In the data below, find the line containing "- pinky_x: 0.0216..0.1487", then set down that line and every later line up to and including the line containing "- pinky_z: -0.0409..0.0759", exactly.

::: RECORDS SUPPLIED

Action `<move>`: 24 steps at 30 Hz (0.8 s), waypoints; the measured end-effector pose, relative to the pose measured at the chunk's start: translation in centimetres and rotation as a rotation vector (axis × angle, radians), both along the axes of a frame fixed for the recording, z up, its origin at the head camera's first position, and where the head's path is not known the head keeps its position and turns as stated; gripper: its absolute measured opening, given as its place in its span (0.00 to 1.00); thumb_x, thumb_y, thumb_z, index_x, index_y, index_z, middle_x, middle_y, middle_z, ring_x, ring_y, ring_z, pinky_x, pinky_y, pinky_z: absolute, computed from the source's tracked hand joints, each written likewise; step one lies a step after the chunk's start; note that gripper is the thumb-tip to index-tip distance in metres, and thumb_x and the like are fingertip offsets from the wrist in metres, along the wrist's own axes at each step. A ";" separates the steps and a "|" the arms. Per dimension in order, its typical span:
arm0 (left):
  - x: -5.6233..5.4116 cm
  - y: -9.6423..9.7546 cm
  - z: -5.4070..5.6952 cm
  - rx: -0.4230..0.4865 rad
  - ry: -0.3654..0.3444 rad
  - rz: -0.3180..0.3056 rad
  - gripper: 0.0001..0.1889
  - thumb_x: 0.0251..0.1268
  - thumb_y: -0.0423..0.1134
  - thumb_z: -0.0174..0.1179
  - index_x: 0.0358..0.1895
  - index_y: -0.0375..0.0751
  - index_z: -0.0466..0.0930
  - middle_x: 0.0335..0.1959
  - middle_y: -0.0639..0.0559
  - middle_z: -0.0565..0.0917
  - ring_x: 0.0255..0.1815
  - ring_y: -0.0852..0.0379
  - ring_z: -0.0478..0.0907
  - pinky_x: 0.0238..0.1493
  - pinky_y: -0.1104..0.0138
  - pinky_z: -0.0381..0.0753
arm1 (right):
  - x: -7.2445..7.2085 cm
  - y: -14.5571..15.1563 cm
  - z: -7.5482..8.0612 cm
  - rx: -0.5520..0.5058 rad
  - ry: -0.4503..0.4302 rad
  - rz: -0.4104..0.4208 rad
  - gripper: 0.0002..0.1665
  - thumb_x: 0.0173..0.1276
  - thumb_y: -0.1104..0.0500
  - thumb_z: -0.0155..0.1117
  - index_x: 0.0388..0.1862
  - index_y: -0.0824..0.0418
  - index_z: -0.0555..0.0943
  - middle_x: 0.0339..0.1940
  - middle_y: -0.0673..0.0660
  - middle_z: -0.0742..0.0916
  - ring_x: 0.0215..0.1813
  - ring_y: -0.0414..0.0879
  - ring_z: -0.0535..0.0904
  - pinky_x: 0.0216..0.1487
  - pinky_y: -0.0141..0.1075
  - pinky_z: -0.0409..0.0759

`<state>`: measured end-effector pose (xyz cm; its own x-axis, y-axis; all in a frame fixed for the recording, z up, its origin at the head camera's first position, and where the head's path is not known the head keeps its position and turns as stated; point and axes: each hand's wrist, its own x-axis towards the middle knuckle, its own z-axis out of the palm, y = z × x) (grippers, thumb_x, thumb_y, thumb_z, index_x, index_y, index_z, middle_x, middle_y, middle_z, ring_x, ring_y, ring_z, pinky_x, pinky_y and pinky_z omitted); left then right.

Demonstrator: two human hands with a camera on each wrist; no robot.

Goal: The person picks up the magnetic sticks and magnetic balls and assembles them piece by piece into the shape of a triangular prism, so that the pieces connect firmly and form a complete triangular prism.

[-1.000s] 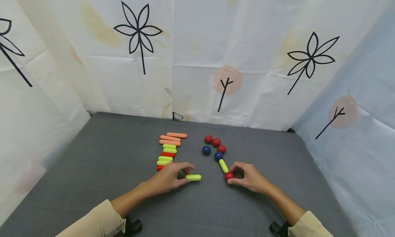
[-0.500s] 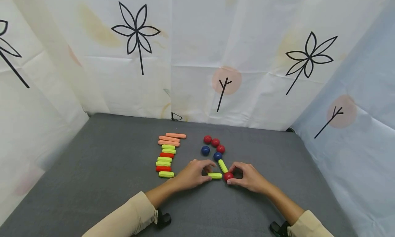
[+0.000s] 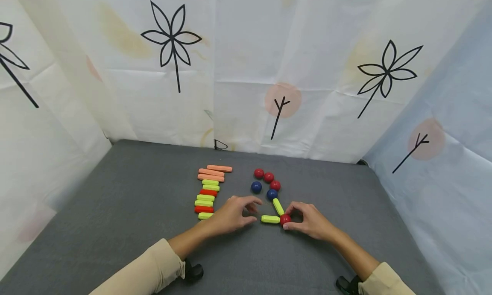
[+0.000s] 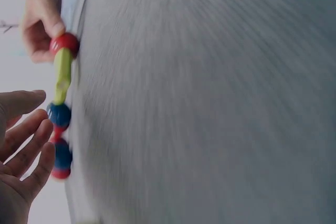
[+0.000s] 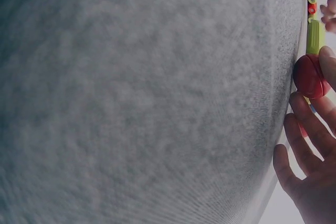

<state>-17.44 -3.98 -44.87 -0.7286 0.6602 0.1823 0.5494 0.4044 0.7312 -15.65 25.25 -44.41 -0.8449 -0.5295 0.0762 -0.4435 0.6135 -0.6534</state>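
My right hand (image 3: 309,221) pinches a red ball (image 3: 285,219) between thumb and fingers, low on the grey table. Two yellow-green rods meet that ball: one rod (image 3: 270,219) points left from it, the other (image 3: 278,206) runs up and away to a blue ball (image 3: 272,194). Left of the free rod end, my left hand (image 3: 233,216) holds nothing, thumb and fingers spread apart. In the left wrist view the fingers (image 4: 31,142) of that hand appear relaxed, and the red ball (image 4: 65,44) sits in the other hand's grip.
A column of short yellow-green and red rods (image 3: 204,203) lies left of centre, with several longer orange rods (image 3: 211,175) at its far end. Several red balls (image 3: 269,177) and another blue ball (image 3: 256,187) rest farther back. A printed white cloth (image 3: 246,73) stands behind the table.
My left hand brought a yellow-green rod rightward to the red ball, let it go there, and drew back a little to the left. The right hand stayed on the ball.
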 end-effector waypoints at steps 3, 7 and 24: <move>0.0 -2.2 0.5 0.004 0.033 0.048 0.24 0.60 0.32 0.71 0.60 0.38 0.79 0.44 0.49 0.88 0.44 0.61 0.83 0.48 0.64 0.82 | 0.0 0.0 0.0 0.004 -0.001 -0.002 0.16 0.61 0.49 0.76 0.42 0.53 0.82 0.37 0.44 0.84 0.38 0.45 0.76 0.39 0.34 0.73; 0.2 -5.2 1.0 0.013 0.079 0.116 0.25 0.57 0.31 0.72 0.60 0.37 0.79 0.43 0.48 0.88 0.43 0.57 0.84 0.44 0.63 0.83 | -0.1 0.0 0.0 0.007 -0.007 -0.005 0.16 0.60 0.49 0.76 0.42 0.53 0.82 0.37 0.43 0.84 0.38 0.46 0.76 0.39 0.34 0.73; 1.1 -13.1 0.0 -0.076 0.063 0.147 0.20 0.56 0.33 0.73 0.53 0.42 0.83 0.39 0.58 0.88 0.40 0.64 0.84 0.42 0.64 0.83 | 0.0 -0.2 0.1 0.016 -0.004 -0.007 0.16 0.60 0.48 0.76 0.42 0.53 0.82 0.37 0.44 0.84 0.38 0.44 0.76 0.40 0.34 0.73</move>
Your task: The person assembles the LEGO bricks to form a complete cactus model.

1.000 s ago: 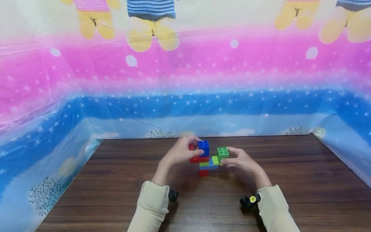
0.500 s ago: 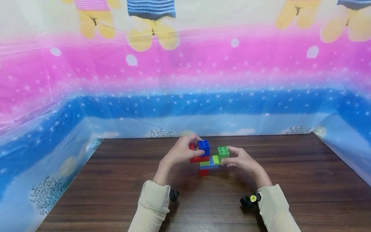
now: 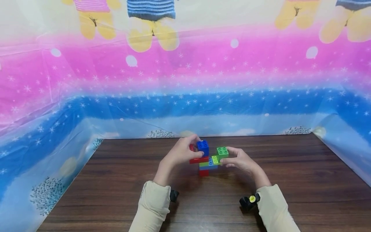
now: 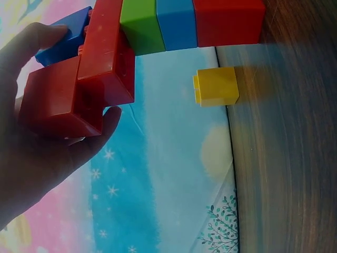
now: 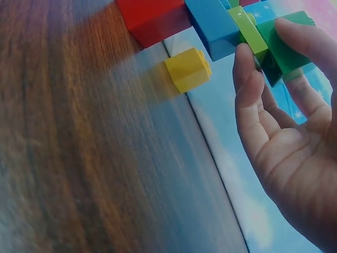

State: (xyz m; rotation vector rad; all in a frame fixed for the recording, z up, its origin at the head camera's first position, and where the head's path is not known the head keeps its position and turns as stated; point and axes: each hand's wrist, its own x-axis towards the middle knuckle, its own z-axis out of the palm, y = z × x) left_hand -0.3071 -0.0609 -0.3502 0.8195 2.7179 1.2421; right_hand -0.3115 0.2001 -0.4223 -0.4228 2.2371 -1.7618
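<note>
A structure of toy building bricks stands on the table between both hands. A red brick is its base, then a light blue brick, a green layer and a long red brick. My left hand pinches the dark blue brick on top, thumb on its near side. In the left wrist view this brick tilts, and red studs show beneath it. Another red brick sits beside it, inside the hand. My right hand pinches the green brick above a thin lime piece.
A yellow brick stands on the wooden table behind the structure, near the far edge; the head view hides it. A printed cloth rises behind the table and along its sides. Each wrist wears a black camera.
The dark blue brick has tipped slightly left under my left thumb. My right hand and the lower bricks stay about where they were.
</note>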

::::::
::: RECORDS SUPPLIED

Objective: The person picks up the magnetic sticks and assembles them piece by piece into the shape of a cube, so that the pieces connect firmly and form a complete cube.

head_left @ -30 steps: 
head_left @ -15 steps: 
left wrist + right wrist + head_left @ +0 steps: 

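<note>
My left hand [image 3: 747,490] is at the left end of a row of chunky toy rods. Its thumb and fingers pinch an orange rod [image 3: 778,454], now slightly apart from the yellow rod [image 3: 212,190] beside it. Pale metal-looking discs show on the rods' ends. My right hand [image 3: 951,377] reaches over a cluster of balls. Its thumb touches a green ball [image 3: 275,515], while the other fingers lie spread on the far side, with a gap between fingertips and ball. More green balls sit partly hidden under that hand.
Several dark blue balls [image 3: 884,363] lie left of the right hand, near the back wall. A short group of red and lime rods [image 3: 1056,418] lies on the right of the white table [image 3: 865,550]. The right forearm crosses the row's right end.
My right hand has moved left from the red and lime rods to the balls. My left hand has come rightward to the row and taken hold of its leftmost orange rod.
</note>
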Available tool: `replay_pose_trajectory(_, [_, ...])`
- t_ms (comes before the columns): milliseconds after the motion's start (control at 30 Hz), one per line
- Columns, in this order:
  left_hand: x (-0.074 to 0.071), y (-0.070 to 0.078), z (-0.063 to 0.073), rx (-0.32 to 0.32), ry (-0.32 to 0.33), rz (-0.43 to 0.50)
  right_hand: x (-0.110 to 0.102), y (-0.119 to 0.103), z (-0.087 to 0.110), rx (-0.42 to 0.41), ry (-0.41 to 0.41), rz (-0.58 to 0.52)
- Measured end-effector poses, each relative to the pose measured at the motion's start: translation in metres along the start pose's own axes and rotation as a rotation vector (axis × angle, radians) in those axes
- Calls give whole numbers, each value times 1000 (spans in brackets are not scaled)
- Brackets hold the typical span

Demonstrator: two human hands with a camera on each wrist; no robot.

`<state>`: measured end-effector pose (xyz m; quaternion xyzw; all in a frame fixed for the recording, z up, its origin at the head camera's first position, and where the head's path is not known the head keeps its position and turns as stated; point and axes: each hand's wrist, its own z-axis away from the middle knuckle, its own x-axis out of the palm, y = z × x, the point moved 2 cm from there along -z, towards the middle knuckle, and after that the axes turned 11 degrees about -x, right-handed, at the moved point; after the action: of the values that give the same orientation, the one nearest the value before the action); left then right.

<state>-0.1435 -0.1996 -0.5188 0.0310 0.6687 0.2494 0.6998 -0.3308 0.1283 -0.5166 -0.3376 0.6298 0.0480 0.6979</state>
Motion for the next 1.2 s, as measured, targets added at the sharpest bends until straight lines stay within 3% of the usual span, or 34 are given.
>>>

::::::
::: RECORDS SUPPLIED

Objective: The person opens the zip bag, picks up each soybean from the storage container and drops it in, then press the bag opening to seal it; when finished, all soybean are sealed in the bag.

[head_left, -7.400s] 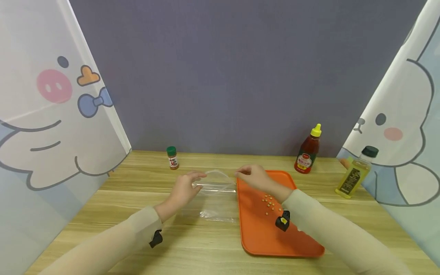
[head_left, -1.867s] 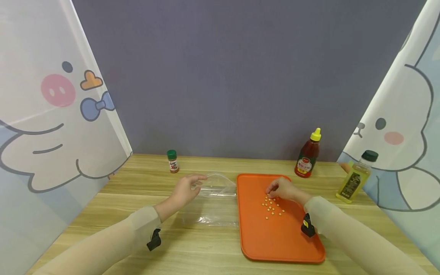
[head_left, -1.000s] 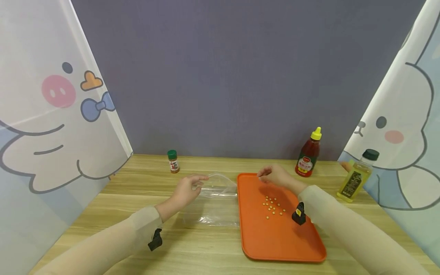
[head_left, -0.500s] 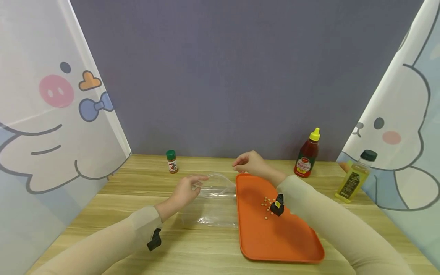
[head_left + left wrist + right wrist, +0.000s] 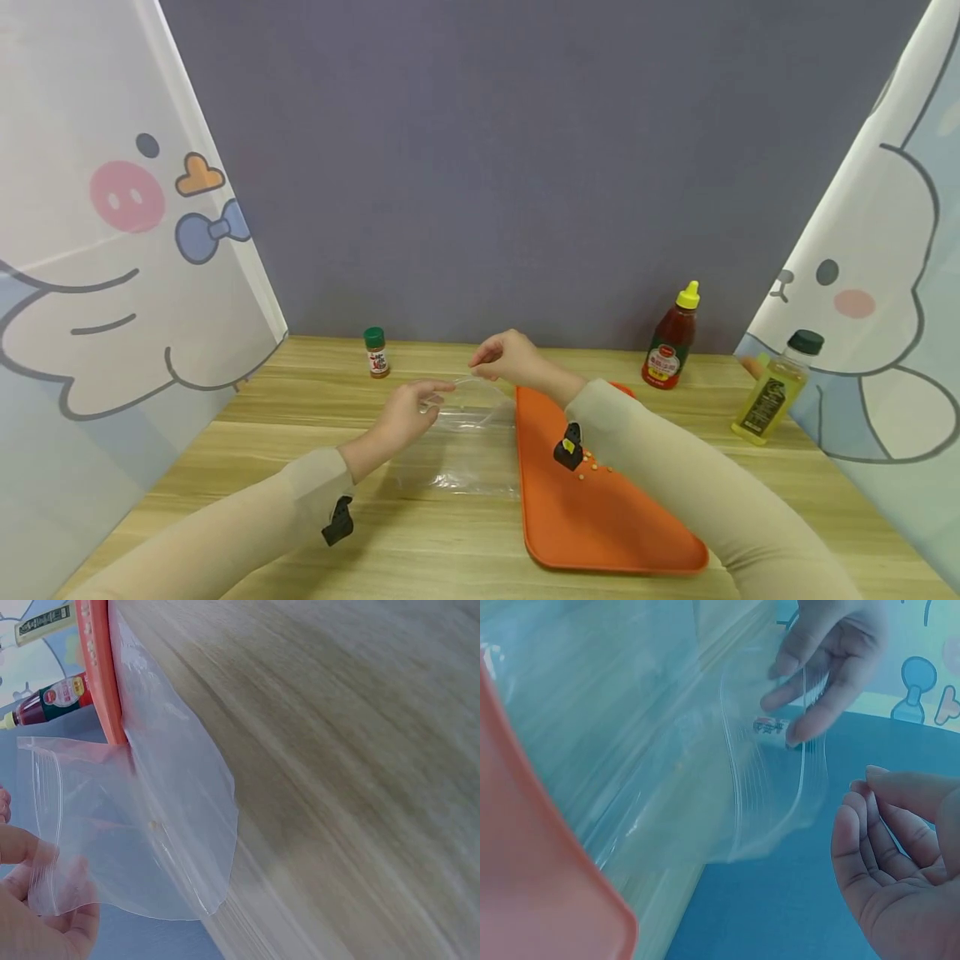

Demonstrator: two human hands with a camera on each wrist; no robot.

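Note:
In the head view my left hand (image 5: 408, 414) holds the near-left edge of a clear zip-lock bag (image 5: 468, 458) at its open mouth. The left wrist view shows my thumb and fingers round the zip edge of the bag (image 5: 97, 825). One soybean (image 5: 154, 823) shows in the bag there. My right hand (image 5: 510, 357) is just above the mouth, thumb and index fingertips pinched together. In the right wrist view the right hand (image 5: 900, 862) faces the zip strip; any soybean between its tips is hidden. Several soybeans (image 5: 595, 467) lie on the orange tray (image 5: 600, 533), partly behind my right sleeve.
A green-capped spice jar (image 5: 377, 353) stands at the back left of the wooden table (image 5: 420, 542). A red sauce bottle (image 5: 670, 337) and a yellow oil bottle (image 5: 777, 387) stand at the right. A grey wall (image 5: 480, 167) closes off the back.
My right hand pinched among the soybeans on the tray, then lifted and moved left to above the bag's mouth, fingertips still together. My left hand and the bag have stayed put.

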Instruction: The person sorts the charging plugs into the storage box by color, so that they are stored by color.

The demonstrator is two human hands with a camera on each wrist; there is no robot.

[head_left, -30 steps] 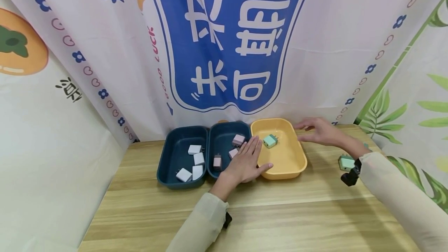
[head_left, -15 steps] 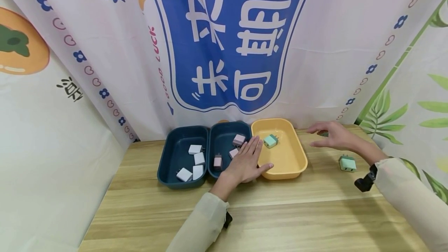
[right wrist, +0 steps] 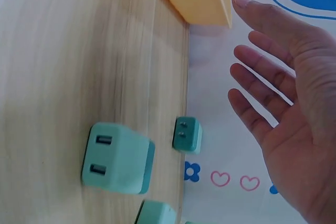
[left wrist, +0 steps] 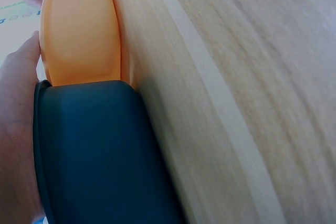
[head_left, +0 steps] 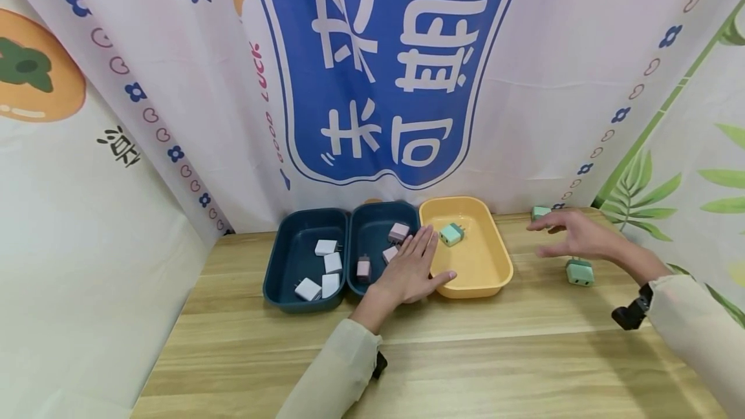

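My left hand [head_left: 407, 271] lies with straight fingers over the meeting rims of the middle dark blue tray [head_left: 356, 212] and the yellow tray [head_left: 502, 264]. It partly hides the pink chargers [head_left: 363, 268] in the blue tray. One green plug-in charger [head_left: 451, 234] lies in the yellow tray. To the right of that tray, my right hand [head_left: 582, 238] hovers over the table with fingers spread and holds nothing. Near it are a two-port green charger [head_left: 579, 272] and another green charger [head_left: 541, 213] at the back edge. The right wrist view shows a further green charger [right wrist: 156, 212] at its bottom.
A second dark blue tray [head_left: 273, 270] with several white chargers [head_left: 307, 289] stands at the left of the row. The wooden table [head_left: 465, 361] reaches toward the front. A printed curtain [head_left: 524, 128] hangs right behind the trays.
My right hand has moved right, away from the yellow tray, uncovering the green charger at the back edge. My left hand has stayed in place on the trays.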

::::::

ANSWER BOX |
  - pinky_x: 0.0216..0.1487
  - pinky_y: -0.0141..0.1075
  - pinky_z: -0.0409..0.0759

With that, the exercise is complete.